== TO DO ==
Give exactly the lines from the one that contains "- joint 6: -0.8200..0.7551" through the end of the entries below, both included; the pictures stay out.

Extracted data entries

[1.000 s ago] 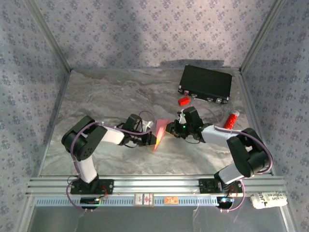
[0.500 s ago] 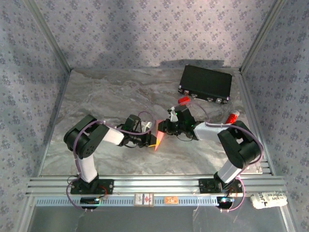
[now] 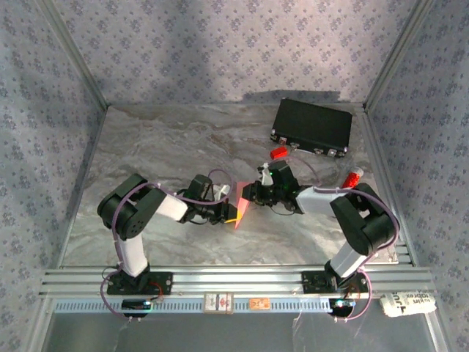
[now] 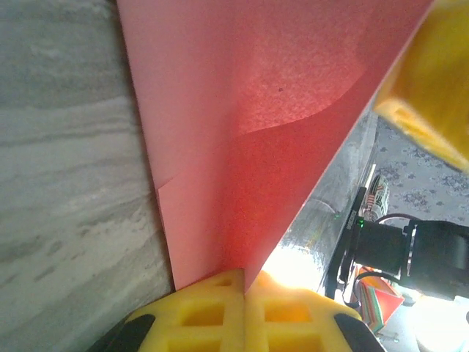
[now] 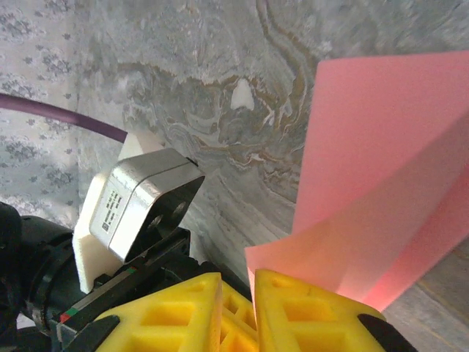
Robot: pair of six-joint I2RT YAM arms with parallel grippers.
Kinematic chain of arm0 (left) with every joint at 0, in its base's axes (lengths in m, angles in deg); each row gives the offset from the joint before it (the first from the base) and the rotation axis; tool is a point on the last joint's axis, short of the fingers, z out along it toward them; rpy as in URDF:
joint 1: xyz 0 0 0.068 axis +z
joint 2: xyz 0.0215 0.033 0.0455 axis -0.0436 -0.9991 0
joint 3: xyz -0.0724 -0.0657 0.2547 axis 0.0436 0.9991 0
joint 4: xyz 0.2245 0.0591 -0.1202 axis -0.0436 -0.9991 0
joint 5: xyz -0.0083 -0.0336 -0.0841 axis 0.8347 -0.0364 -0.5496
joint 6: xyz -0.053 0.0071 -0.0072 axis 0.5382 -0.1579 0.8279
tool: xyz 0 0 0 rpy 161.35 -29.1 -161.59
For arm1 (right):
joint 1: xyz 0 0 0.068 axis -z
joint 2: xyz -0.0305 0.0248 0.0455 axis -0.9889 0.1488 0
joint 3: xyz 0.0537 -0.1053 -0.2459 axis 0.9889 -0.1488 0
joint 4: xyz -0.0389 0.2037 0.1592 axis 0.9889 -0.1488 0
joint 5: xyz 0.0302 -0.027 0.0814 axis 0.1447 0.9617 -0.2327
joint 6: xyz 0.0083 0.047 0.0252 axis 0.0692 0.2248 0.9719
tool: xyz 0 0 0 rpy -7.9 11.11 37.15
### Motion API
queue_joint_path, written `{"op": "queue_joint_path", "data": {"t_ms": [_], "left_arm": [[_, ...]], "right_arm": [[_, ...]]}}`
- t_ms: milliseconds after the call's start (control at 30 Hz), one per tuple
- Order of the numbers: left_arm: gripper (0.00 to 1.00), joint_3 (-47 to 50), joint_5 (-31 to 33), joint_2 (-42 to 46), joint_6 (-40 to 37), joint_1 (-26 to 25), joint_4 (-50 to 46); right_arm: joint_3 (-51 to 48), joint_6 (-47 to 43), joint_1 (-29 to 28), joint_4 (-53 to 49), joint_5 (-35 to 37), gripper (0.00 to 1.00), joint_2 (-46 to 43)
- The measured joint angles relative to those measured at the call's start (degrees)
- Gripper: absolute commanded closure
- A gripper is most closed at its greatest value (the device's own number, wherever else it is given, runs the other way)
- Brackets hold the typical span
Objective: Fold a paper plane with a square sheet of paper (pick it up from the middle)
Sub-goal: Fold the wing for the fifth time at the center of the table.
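Square sheet of paper (image 4: 249, 147) held folded over the middle of the counter (image 3: 146, 147)
Left pincer (image 4: 245, 284) clamps one end, right pincer (image 5: 253, 284), narrow, seems to nip the other, likely steadying it for creasing

Grey marbled tabletop (image 3: 168, 147), floral patterned walls (image 3: 220, 44), aluminium rail (image 3: 234, 279)
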Motion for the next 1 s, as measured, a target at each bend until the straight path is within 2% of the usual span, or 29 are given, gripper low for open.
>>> {"op": "queue_joint_path", "data": {"t_ms": [1000], "left_arm": [[1.0, 3.93, 1.92, 0.07, 7.26, 0.92, 8.02]], "right_arm": [[2.08, 0.66, 0.28, 1.97, -4.13, 0.83, 7.37]]}}
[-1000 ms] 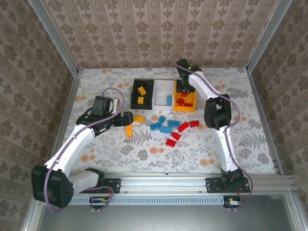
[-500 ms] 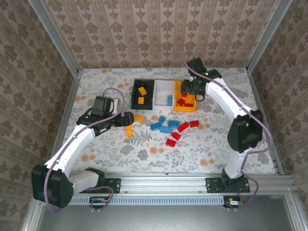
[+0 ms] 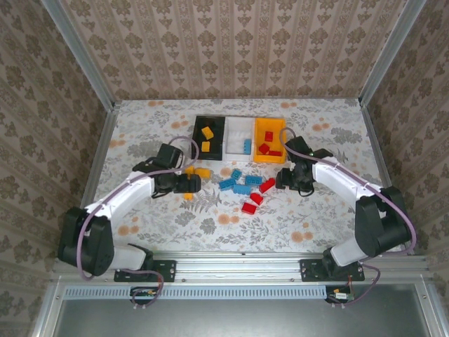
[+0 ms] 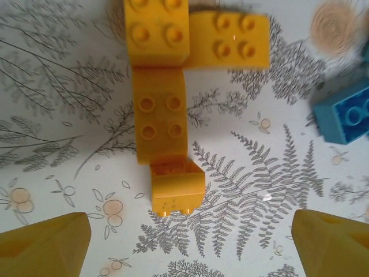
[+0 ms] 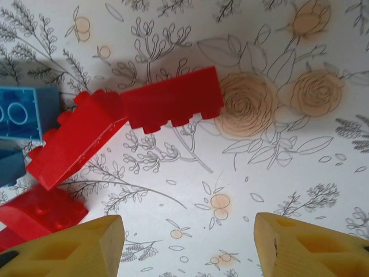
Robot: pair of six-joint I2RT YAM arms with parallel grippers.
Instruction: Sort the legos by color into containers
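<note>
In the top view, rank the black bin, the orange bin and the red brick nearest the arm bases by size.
1. black bin and orange bin: they look equal, so no ranking between them.
2. red brick: far smaller.

**Right wrist view: red bricks ahead of parted fingers**

The right gripper (image 5: 187, 251) hangs over the flower-printed tabletop (image 5: 277, 144). Its two yellow fingertips (image 5: 69, 248) sit at the lower corners, spread wide with bare surface between them. Ahead lies a long red brick (image 5: 173, 107) on its side. Its left end touches a second red brick (image 5: 72, 144) that slants down to the left. A third red brick (image 5: 40, 214) sits lower left, just above one fingertip. Two light blue bricks (image 5: 23, 112) lie at the left edge, the upper one studs up.
</note>
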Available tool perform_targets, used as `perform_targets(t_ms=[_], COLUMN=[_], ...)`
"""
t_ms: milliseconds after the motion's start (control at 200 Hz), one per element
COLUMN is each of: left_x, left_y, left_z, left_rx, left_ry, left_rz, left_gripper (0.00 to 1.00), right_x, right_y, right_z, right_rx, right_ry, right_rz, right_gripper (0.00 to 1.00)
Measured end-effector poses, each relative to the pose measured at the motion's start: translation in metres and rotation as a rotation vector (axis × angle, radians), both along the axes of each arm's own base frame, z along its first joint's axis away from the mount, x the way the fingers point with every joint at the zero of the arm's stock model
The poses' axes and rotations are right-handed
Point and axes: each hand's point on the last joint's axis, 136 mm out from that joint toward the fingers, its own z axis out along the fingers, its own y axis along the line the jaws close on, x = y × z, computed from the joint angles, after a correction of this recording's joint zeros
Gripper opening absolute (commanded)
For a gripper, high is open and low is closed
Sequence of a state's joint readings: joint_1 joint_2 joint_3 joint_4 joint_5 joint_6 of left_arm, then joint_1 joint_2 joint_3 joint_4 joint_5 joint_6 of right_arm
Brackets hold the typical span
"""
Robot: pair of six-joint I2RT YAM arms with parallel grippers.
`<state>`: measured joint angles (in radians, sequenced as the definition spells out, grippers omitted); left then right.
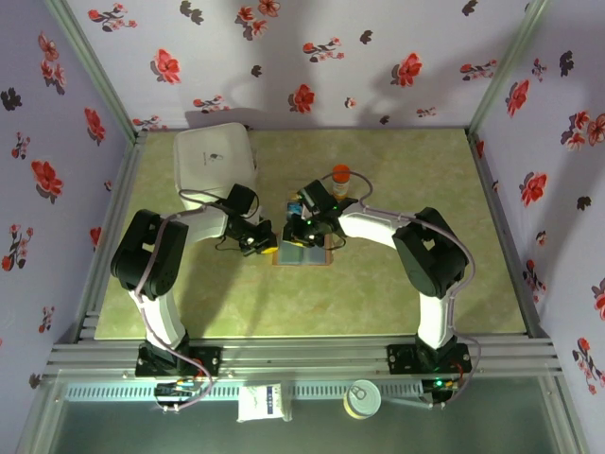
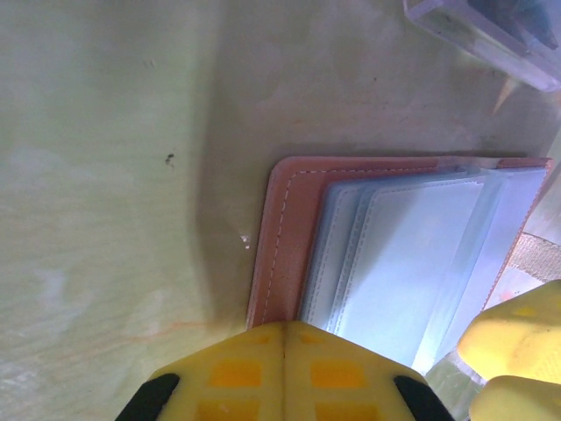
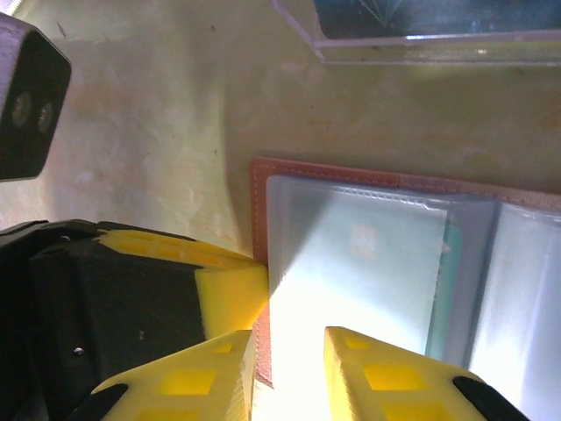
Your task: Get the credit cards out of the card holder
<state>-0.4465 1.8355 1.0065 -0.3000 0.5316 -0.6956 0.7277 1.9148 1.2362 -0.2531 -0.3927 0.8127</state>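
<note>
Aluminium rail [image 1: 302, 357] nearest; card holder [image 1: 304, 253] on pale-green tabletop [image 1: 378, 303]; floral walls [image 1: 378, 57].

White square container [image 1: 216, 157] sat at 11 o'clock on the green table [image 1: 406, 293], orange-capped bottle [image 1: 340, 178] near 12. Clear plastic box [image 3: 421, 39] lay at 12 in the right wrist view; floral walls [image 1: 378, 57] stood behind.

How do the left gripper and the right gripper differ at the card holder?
The left gripper is shut, fingers pressed together; the right gripper has a gap between its fingers. The left gripper sits at the brown edge of the card holder; the right gripper is over its pale inner panel. Both have yellow fingers.
</note>
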Motion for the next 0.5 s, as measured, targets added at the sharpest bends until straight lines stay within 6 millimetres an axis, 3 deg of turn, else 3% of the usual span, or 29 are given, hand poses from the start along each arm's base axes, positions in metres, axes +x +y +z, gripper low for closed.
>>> perform_targets(t_ms=[500], left_x=[0.001], left_y=[0.000], left_z=[-0.001], left_rx=[0.009], left_ry=[0.006], left_rz=[-0.014], left_gripper=[0.00], right_x=[-0.011], right_y=[-0.010], right_z=[-0.015], right_rx=[-0.058], right_ry=[0.051], right_rz=[0.013], right_gripper=[0.26])
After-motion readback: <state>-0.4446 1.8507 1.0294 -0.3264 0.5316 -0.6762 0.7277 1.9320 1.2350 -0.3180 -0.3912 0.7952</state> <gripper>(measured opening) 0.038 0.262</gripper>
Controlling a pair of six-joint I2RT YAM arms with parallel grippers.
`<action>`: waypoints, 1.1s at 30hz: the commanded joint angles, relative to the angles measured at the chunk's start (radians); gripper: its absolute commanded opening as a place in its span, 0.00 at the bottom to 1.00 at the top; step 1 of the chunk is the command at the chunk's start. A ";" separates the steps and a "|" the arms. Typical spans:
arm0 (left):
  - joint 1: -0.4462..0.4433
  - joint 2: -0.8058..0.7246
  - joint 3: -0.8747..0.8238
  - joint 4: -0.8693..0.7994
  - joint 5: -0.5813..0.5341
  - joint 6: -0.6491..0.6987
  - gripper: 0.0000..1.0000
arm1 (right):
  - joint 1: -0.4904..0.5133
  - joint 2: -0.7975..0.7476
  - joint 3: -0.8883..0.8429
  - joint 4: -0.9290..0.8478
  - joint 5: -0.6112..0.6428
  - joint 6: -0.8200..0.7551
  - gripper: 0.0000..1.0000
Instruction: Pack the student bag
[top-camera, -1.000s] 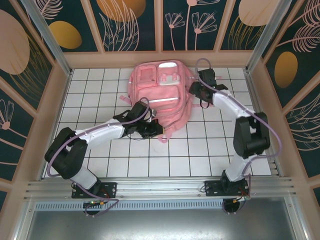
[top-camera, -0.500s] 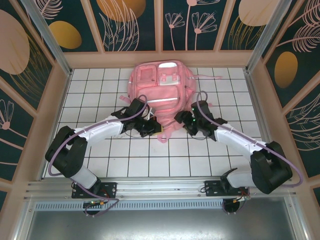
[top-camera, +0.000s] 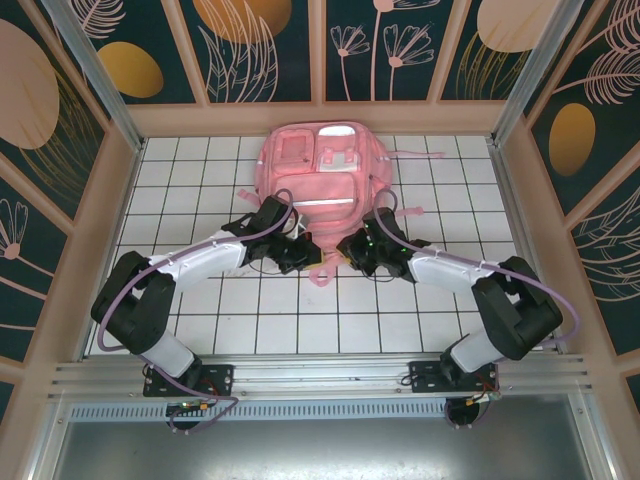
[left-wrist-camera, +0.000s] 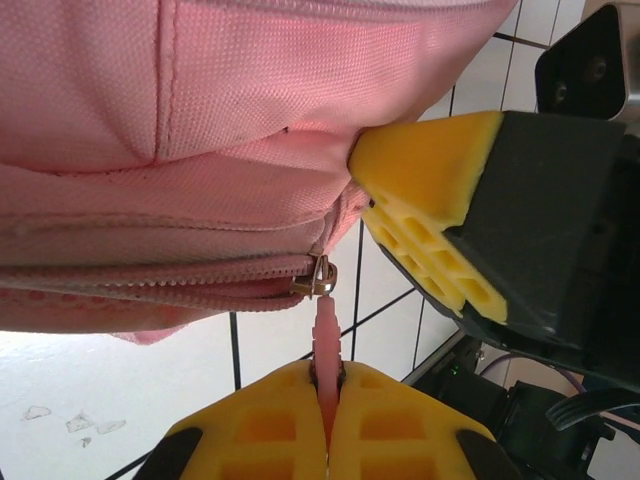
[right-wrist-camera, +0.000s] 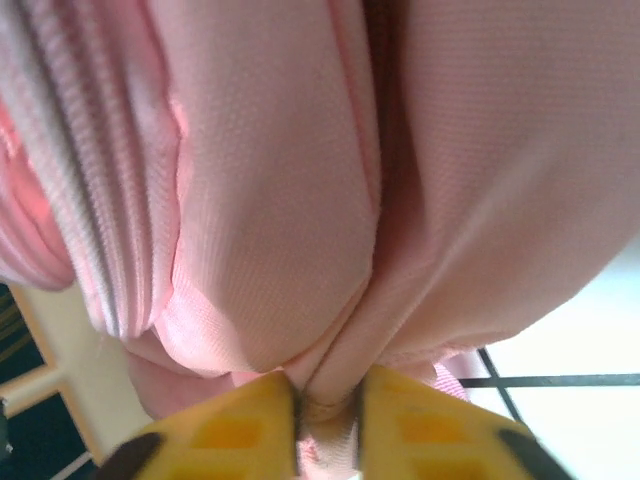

== RESULT BELOW ==
  - joint 6: -0.8200..0.7551
  - gripper: 0.0000..1.0000
Instruction: Pack the student bag
[top-camera, -1.000s] 
[top-camera, -0.500s] 
[top-camera, +0.000s] 
[left-wrist-camera, +0.000s] 
[right-wrist-camera, +0.000s] 

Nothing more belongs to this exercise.